Mannequin sanglant à Vidauban est une histoire qui raconte comment une fête a pris une tournure politique.
» La commune de Vidauban, autrefois paisible et peuplée de cultivateurs laborieux, a eu le triste privilège de servir de théâtre à une scène qui a ému le département entier.
Interdiction du Maire
Les derniers jours de carnaval avaient été fort agités à Vidauban.
Le 12 février, une farandole ou promenade nocturne avait eu lieu, malgré la défense du maire.
Le brigadier de gendarmerie avait reçu des outrages et dressé un procès-verbal, à la suite duquel le tribunal correctionnel a condamné trois individus à quinze jours de prison.
Le 13, le lendemain, deux dames, dont l’une la dame Maillan, est l’épouse du président de la société de la Montagne, parti de l’opposition, fabriquèrent un mannequin entièrement blanc, couleur du parti de l’Ordre à la tête du gouvernement, attachèrent à son cou une chaîne qu’elles fixèrent à un char à bancs sur lequel elles l’assirent, puis le livrèrent à des enfants.
Le mannequin fut promené ignominieusement dans toutes les rues de la commune.
Le soir, des membres de la société de la Montagne s’en emparèrent ; un cortège s’organisa.
Vin chaud
Le mannequin, toujours traîné sur le char, fut porté au milieu d’une haie de licteurs armés de haches, à l’endroit où il est d’usage de faire le carnaval.
On avait eu la précaution de placer dans le cou du mannequin, dont la taille était égale à celle d’un homme, une bouteille de vin.
Quand on fut arrivé sur le lieu du supplice, une espèce de Tribunal commença le jugement.
La foule présente fut d’avis que le blanc devait être condamné à mort.
Alors Remy Arnaud, l’un des protagonistes, prononça cette sentence : « Blanc, tu nous empêches de faire des farandoles, je te condamne à mort. »
L’arrêt s’exécute à l’instant.
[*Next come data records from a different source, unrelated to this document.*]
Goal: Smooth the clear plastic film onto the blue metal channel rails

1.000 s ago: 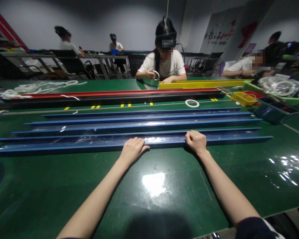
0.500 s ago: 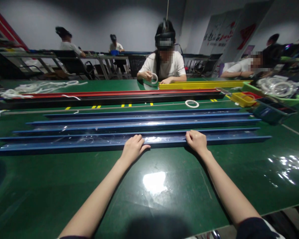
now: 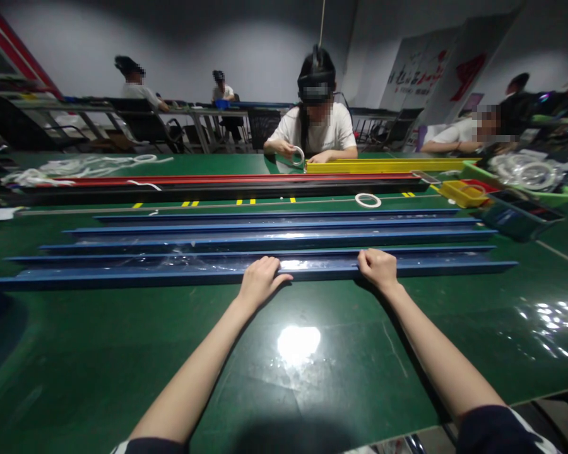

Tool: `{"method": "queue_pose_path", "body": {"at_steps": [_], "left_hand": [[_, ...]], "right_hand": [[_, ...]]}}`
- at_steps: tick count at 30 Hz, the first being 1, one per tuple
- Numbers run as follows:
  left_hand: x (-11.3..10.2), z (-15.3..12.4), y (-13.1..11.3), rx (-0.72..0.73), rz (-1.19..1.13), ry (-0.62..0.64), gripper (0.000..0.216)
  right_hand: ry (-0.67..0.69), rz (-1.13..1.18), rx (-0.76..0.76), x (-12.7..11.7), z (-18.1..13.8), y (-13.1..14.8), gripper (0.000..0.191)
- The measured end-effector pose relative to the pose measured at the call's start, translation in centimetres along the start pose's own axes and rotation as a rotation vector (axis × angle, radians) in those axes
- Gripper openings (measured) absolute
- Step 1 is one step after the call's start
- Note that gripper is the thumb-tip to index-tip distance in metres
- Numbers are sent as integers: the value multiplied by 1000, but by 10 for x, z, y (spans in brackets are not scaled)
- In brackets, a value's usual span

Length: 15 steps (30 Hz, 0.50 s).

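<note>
Several long blue channel rails lie side by side across the green table, with shiny film or glare along their inner faces. At the middle of the nearest blue rail [image 3: 142, 277], my left hand [image 3: 259, 280] has its fingers curled over the near edge, with the thumb out on my side. Farther right on that same edge, my right hand [image 3: 379, 267] is closed like a fist around the rim, its fingertips partly hidden. Both forearms reach forward over the table, and the rail lies flat.
Beyond the blue rails are a white tape ring [image 3: 368, 200], red-and-black rails [image 3: 246, 183] and a yellow rail [image 3: 378, 166]. A co-worker [image 3: 312, 126] opposite holds another ring. White strips [image 3: 76, 169] lie back left; bins, including a yellow one [image 3: 461, 191], stand right.
The whole view has shifted slightly to the right and down. Both my hands keep their places on the near rail. The co-worker's hand with the ring has lowered a little.
</note>
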State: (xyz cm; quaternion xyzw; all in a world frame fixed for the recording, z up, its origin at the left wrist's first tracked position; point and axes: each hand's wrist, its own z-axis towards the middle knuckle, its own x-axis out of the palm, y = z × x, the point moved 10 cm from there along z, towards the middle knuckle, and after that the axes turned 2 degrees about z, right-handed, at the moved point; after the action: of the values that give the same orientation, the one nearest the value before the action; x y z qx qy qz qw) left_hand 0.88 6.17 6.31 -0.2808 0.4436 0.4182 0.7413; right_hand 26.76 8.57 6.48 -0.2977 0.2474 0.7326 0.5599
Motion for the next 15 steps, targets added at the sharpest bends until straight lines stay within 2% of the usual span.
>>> {"method": "queue_pose_path", "body": {"at_steps": [3,7,11,15], "left_hand": [[-1,0,1,-13,-32,0,39],[-1,1,0,-16,-64,-3,38],[-3,3,-2,11,-62,-19,38],[-4,3,-4,33,-47,-44,38]], "right_hand": [[-71,-36,-48,-2,-2,4,43],[-78,-65,-43,-1,-1,3,45],[-21,-84,0,3,1,2,45],[96,-116,74,10,1,-2,46]]}}
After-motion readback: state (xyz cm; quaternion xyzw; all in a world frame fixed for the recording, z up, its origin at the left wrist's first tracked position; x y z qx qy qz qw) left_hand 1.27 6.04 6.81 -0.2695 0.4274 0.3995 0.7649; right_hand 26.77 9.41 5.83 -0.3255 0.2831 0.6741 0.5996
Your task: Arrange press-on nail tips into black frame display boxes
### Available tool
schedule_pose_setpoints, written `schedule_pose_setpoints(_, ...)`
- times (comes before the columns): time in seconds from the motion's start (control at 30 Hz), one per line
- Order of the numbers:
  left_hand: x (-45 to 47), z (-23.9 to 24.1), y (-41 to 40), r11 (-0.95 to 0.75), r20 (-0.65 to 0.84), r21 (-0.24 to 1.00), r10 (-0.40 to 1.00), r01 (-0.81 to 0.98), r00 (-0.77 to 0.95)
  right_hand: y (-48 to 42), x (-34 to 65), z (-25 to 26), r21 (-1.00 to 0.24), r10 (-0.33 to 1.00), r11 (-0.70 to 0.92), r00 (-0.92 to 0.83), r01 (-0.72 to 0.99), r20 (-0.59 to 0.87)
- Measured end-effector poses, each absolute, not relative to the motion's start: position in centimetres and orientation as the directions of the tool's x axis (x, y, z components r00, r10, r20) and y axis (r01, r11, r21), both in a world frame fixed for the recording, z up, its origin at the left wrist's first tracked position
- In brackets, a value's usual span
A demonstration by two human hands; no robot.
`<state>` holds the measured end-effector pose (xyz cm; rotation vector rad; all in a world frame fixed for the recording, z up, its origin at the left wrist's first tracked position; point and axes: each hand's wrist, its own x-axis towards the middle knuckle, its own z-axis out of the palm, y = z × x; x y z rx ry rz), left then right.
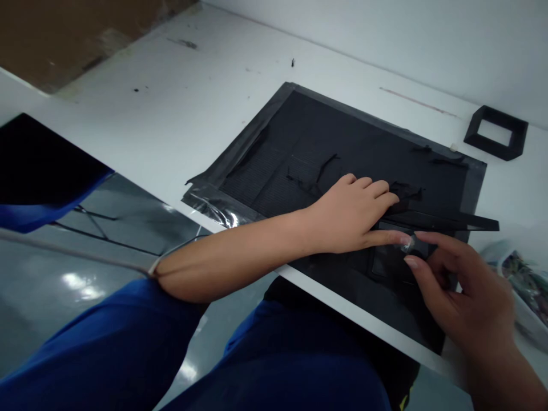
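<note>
My left hand [357,214] reaches across a black mat [274,165]. Its fingers are bent over a thin-edged black piece [462,220] that sticks out to the right, and its thumb stretches toward my right hand. With thumb and forefinger, my right hand [466,291] pinches a small, partly clear, shiny piece [411,245]; its exact kind is too blurred to tell. The left thumb tip touches or nearly touches that piece. Below both hands lies a dark, flat rectangular part [391,262], hard to distinguish from the mat. The left fingertips' contact is partly hidden.
A black rectangular frame [496,132] stands at the right rear of the white table [205,74]. Beside my right wrist is a clear bag or tub [528,291] with mixed contents. Black scraps [327,165] lie on the mat. Brown cardboard [85,40] is at the upper left.
</note>
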<state>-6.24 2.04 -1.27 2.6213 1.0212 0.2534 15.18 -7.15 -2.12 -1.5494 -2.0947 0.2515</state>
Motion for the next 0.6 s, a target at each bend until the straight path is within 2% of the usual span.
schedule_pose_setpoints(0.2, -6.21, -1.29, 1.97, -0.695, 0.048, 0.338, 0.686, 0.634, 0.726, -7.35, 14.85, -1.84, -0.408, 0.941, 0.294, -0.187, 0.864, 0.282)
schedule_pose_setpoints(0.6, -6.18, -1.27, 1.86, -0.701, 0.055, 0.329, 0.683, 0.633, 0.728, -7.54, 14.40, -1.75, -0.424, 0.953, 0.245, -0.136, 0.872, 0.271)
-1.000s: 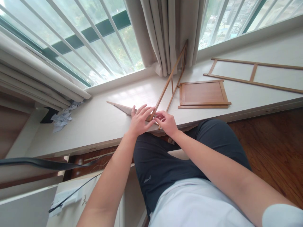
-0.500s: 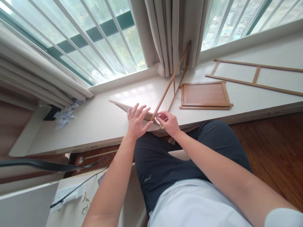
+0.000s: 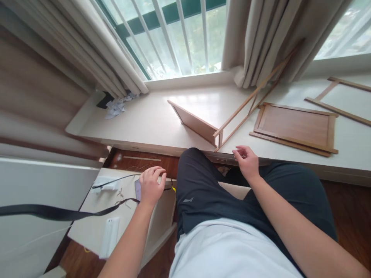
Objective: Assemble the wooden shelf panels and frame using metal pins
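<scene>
At the far left a black strap [image 3: 43,211] crossed the view, running over a low white table [image 3: 87,227] that stood below the windowsill [image 3: 145,123]. A flat white device [image 3: 109,231] lay on that table, and a few small metal bits [image 3: 119,192] lay farther back on it, too small for us to name. Up on the sill's left end we saw a heap of paper scraps [image 3: 117,108] against the curtain.

Our left hand [image 3: 151,186] was palm down at the table's right edge, fingers curled over a small dark phone-like thing [image 3: 137,190]. We could not tell whether it gripped it or only rested on it.

Further right, a wooden board [image 3: 193,122] stood on edge on the sill. Its near end met the foot of a thin wooden frame [image 3: 245,103], which slanted up to lean against the curtain [image 3: 261,42].

Our right hand [image 3: 247,161] hung open and empty, fingers loosely spread, at the sill's front edge, just below the frame's foot and clear of it.

To the right a wooden panel [image 3: 294,127] lay flat on the sill, and beyond it lay a ladder-like frame [image 3: 339,98].
</scene>
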A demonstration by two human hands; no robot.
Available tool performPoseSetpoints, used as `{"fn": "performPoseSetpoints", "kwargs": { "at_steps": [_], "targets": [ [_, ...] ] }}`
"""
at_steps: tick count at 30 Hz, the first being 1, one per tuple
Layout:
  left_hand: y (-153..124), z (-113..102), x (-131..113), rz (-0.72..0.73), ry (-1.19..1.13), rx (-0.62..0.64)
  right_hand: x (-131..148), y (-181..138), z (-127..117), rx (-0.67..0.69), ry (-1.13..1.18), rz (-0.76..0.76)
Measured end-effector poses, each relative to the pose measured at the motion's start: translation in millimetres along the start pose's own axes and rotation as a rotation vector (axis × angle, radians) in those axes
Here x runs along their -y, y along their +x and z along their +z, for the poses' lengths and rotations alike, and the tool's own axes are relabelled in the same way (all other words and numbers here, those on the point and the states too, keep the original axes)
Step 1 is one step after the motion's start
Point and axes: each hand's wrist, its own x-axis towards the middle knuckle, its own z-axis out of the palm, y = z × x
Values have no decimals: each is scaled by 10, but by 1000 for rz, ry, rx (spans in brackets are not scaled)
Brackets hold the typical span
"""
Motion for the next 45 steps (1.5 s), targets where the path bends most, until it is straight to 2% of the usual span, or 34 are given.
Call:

Le mannequin blanc est placé sur une planche, l’un des licteurs, Julien Lurien, lui tranche la tête. Les flots de vin rouge jaillissent de la bouteille cachée dans le cou ; la tête est jetée à la foule qui en disperse les lambeaux.
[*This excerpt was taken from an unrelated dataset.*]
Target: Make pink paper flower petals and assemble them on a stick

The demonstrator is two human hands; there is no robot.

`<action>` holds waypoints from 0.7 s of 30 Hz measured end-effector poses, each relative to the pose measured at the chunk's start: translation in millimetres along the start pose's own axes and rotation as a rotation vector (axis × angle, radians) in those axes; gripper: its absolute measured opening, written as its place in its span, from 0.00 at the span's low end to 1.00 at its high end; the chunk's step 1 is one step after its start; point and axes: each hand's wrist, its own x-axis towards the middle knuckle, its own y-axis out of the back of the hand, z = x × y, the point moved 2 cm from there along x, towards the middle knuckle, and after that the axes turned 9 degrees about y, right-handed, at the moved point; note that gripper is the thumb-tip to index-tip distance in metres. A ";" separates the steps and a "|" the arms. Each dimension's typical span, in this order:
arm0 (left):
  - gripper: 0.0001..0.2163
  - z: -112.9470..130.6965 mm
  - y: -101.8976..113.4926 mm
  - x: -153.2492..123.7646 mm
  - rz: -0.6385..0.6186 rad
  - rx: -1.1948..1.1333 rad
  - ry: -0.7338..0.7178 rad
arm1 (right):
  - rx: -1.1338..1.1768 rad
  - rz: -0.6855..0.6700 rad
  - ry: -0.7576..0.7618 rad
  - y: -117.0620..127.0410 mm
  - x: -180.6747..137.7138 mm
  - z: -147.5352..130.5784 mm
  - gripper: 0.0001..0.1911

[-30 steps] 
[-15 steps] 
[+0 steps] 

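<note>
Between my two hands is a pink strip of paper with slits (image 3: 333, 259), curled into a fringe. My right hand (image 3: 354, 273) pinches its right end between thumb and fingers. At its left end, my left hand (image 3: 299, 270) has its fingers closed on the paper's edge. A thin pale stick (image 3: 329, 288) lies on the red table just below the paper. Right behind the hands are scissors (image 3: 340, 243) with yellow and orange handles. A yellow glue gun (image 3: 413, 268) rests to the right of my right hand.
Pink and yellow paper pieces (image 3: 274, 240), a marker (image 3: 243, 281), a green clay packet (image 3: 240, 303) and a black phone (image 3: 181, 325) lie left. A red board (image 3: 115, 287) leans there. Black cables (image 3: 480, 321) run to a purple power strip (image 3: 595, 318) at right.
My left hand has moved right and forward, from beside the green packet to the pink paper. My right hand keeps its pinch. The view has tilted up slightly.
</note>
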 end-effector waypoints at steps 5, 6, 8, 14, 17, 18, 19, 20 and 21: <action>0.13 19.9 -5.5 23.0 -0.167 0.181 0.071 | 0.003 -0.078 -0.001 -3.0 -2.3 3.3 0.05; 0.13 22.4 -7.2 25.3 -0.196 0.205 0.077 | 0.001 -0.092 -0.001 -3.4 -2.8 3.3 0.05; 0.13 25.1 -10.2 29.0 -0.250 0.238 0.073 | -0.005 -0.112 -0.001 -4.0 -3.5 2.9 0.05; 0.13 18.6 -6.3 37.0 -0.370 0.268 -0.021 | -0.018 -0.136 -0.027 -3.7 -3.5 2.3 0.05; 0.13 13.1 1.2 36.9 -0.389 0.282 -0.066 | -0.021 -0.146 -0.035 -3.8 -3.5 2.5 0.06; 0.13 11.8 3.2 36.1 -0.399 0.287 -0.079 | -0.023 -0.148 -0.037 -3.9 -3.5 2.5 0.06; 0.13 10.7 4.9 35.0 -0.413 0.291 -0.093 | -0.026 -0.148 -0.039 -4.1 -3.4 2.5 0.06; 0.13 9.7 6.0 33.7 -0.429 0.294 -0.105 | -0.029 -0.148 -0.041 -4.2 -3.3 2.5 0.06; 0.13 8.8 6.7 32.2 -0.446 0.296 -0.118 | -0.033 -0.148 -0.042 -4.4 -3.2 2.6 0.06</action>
Celte scène lugubre, trop fidèlement imitée, cette exécution en effigie préparée et exécutée avec un art si déplorable, produisirent sur la plupart des spectateurs une impression profonde ; ils se retirèrent graves et silencieux.
L’autorité en fut instruite, et aujourd’hui les acteurs de la mascarade terroriste viennent en rendre compte devant la Cour d’Assises.
Ils sont au nombre de six : Remy Arnaud, Julien Lucien, Raymond, Tasquier, et les dames Maillan et Bouslan.
Remy Arnaud et Julien Lucien, seuls déclarés coupables par le jury du fait de provocation à la haine des citoyens les uns envers les autres, ont été condamnés le premier à quatre mois, le second à trois mois d’emprisonnement. »
Mannequin sanglant à Vidauban est un texte tiré du journal « La Gazette du Bas-Languedoc », publié le 14 juin 1850.